It is Yom Kippur. I am not fasting (health reasons) and I have to work (there’s nobody to take my shift for me), but I am very much aware of what day it is, what the High Holy Days are, and what it means both to my greater community, and to myself, personally.
In the Jewish tradition, confessing to a sin and repenting does not immediately anoint you with forgiveness. Words are not enough, be they between you and another person, or you and your understanding of God. It is the point of where you recognize and acknowledge that you did wrong, and begin the effort to carry that wrong no further. But it is future actions that earn forgiveness, not merely mouthing the word of repentance.

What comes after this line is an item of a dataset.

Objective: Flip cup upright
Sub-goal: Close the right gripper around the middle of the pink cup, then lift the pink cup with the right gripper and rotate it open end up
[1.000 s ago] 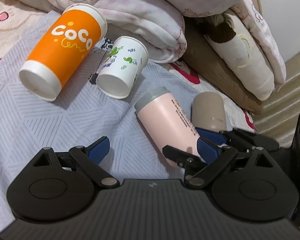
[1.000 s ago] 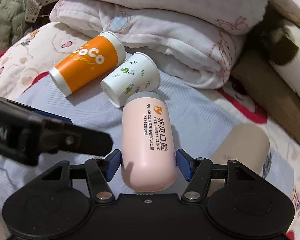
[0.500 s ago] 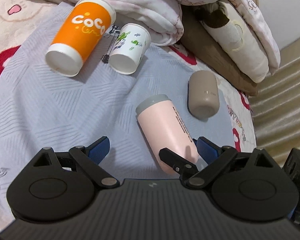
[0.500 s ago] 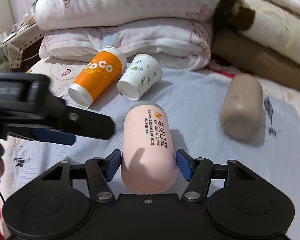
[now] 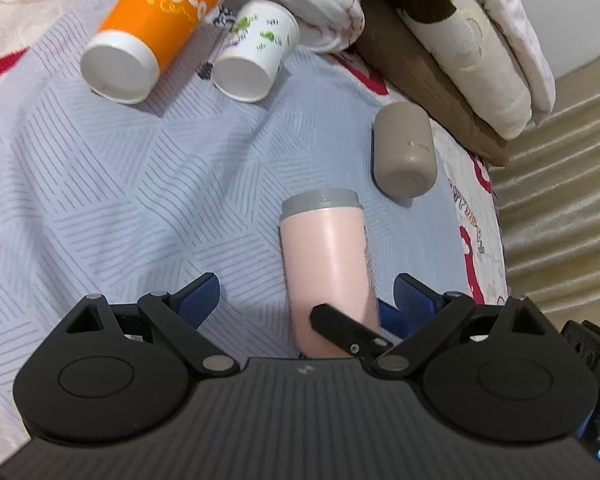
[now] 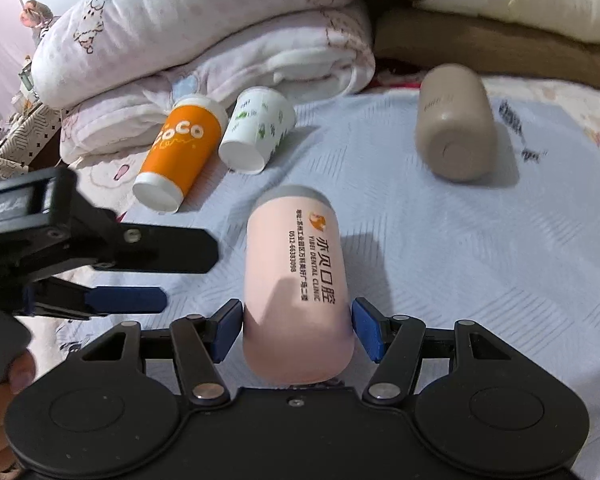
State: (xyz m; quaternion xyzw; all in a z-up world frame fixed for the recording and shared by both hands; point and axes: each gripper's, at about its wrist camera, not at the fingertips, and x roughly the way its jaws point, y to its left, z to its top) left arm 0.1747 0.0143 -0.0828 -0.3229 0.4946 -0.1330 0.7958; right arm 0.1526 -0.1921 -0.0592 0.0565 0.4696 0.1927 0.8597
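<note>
A pink cup with a grey lid end [image 6: 296,288] sits between the blue pads of my right gripper [image 6: 296,326], which is shut on its base end and holds it above the bed, lid pointing away. The cup also shows in the left wrist view [image 5: 328,264]. My left gripper [image 5: 306,300] is open and empty, just left of the cup; it shows in the right wrist view [image 6: 140,280]. An orange "CoCo" paper cup [image 5: 152,28], a white paper cup with green print [image 5: 256,52] and a beige cup [image 5: 404,148] lie on their sides on the bedspread.
Folded pink and white quilts [image 6: 204,44] and a brown and cream blanket stack [image 5: 460,52] line the far side of the bed. The grey-lined bedspread [image 5: 120,184] lies under the cups. The bed's right edge [image 5: 500,240] drops off beside the beige cup.
My right gripper has lifted the pink cup off the bedspread and tilted it toward upright. Both cameras have risen, so the other cups look farther off. The left gripper stayed open.
</note>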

If I have wronged you unwittingly, if I have harmed you, if I have done damage to you, I apologize. I ask your forgiveness knowing that you are under no obligation to give it. I vow, in this new year, to mind my words, with full knowledge that they can harm as well as heal. I vow, in this new year, to mind my thoughts, with full knowledge that they can damage as well as repair. I vow, in this new year, to make my actions speak my heart: to be gentle with those who are in pain, to be compassionate to those in need, and a guide to those who are lost; to strive to be the better human we have been commanded to be.
There is a divine spark that lights this Universe.Â I will strive to carry that within me, to share it to those who see only darkness, to deny those who would douse it with cruelty, hate, or spite.
May we all be inscribed and sealed for the new year ahead.Â And for those of the tribe who are observing, may you have a meaningful fast.